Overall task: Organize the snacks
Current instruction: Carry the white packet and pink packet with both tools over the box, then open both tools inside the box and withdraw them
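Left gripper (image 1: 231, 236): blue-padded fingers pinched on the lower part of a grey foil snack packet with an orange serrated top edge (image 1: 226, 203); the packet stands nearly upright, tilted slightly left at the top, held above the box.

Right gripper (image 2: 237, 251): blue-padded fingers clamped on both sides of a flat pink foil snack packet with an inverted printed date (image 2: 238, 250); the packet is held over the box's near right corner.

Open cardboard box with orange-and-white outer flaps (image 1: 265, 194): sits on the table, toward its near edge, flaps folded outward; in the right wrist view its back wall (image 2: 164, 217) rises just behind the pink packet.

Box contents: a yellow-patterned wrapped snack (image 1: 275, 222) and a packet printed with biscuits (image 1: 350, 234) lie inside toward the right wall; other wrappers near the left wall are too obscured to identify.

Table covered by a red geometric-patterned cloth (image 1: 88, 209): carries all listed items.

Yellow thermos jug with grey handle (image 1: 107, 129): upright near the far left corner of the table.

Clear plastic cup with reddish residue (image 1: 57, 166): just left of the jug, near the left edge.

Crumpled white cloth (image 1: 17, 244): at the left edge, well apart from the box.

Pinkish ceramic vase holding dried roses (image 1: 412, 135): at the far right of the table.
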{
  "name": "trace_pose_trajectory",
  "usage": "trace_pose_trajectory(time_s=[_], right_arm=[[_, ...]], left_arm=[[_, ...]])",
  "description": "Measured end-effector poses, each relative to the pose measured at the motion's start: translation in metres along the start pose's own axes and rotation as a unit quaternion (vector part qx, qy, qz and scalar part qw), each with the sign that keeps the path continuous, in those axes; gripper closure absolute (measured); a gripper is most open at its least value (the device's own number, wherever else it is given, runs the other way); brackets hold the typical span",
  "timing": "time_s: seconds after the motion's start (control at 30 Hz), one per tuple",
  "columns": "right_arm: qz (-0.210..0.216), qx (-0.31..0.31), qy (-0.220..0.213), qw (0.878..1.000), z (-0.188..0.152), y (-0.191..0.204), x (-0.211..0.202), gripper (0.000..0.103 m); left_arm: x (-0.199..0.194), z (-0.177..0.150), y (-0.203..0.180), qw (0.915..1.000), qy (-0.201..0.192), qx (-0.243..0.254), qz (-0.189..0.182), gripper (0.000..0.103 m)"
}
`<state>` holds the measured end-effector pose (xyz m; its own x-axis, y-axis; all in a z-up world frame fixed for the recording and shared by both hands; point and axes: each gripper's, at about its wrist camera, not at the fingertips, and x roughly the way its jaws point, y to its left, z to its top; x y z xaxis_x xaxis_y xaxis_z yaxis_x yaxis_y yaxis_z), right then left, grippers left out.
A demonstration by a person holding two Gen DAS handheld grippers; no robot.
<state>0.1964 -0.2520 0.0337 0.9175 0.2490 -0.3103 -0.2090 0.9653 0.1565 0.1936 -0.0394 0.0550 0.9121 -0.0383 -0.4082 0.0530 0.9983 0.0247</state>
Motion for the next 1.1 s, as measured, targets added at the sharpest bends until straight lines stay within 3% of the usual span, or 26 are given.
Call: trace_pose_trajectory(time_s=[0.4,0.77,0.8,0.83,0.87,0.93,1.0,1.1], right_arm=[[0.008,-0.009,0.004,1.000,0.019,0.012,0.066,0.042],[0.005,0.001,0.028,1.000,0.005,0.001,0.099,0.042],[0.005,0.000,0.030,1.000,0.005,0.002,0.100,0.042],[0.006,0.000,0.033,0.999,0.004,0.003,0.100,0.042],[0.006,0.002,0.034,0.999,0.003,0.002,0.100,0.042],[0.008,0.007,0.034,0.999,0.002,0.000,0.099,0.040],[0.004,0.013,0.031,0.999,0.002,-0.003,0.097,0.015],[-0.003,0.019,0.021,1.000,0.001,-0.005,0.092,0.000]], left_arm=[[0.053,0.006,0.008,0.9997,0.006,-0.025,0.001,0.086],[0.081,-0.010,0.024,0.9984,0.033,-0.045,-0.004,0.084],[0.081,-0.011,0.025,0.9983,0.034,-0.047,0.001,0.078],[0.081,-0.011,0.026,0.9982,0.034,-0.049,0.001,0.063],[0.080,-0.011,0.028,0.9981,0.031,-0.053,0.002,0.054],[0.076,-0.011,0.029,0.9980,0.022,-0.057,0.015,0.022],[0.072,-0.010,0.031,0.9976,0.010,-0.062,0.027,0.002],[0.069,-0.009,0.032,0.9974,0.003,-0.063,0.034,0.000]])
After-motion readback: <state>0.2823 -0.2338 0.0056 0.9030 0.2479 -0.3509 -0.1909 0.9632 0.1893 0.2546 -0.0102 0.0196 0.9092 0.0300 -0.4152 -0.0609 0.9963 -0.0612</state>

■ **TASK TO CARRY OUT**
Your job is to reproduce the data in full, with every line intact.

■ **COMPLETED EXERCISE**
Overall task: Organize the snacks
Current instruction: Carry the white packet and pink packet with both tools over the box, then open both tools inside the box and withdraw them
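Left gripper (image 1: 231, 236): blue-padded fingers pinched on the lower part of a grey foil snack packet with an orange serrated top edge (image 1: 226, 203); the packet stands nearly upright, tilted slightly left at the top, held above the box.

Right gripper (image 2: 237, 251): blue-padded fingers clamped on both sides of a flat pink foil snack packet with an inverted printed date (image 2: 238, 250); the packet is held over the box's near right corner.

Open cardboard box with orange-and-white outer flaps (image 1: 265, 194): sits on the table, toward its near edge, flaps folded outward; in the right wrist view its back wall (image 2: 164, 217) rises just behind the pink packet.

Box contents: a yellow-patterned wrapped snack (image 1: 275, 222) and a packet printed with biscuits (image 1: 350, 234) lie inside toward the right wall; other wrappers near the left wall are too obscured to identify.

Table covered by a red geometric-patterned cloth (image 1: 88, 209): carries all listed items.

Yellow thermos jug with grey handle (image 1: 107, 129): upright near the far left corner of the table.

Clear plastic cup with reddish residue (image 1: 57, 166): just left of the jug, near the left edge.

Crumpled white cloth (image 1: 17, 244): at the left edge, well apart from the box.

Pinkish ceramic vase holding dried roses (image 1: 412, 135): at the far right of the table.
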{
  "name": "trace_pose_trajectory",
  "usage": "trace_pose_trajectory(time_s=[_], right_arm=[[_, ...]], left_arm=[[_, ...]])",
  "description": "Measured end-effector poses, each relative to the pose measured at the motion's start: translation in metres along the start pose's own axes and rotation as a unit quaternion (vector part qx, qy, qz and scalar part qw), each with the sign that keeps the path continuous, in those axes; gripper closure absolute (measured); a gripper is most open at its least value (the device's own number, wherever else it is given, runs the other way); brackets hold the typical span",
  "timing": "time_s: seconds after the motion's start (control at 30 Hz), one per tuple",
  "columns": "right_arm: qz (-0.210..0.216), qx (-0.31..0.31), qy (-0.220..0.213), qw (0.878..1.000), z (-0.188..0.152), y (-0.191..0.204), x (-0.211..0.202), gripper (0.000..0.103 m); left_arm: x (-0.199..0.194), z (-0.177..0.150), y (-0.203..0.180), qw (0.915..1.000), qy (-0.201..0.192), qx (-0.243..0.254), qz (-0.189..0.182), gripper (0.000..0.103 m)"
}
`<state>` holds the measured end-effector pose (xyz m; its own x-axis, y-axis; all in a z-up world frame fixed for the recording and shared by both hands; point and axes: each gripper's, at about its wrist camera, not at the fingertips, and x roughly the way its jaws point, y to its left, z to its top; x y z xaxis_x xaxis_y xaxis_z yaxis_x yaxis_y yaxis_z), right then left, grippers left out.
A demonstration by a person holding two Gen DAS handheld grippers; no robot.
<state>0.1964 -0.2520 0.0337 0.9175 0.2490 -0.3103 -0.2090 0.9653 0.1565 0.1936 -0.0394 0.0550 0.9121 -0.0383 -0.4082 0.0530 0.9983 0.0247</state>
Motion for the next 1.1 s, as measured, targets added at the sharpest bends until straight lines stay within 3% of the usual span, or 26 are given.
Call: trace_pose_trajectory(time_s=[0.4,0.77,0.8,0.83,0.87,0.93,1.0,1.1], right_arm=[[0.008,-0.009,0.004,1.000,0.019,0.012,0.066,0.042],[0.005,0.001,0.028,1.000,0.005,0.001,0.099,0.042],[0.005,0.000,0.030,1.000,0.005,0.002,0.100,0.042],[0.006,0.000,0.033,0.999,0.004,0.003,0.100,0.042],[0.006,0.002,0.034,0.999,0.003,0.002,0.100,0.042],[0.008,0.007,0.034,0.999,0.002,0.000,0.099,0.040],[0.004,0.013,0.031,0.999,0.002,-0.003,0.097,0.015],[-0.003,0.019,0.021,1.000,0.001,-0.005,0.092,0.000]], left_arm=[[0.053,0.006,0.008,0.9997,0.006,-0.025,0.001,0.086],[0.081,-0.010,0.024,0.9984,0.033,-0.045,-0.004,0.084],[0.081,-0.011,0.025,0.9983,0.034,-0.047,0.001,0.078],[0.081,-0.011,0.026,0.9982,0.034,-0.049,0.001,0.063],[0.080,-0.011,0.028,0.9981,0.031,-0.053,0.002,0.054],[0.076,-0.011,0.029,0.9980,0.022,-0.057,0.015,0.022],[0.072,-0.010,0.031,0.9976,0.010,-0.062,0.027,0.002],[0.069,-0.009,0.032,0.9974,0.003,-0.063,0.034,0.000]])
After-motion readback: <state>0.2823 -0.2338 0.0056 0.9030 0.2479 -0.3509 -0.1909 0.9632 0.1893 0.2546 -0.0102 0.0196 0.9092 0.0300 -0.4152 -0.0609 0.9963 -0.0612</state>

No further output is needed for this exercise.